▸ To do
Reproduce every line below exactly as written; do not include the images.
^^^^
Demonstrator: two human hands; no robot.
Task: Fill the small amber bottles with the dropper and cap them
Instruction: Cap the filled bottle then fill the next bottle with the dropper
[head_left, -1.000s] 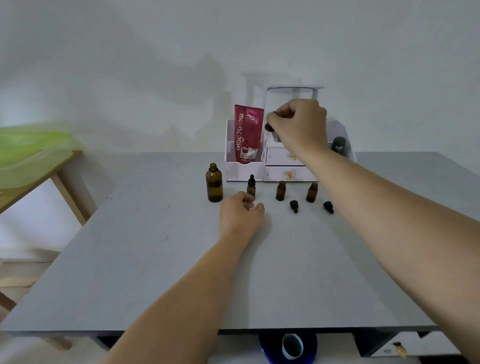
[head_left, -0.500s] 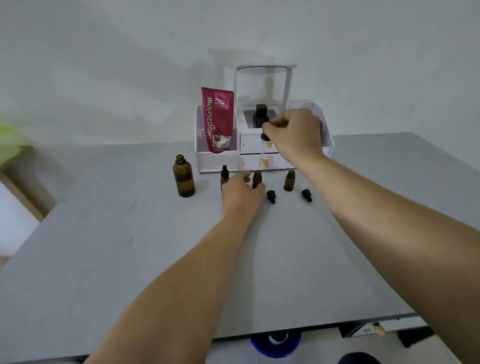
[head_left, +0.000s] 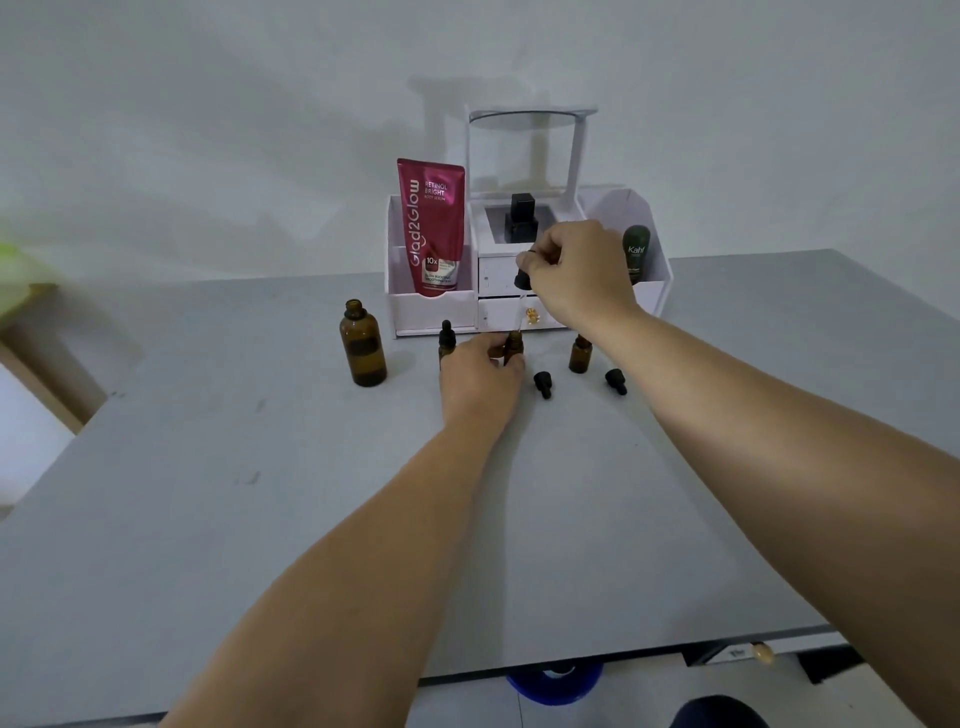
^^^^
▸ Result of this exercise
Demonstrator: two human hands; no robot.
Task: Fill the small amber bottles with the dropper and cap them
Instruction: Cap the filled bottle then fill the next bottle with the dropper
[head_left, -1.000s] 
[head_left, -0.500s] 
[head_left, +0.000s] 

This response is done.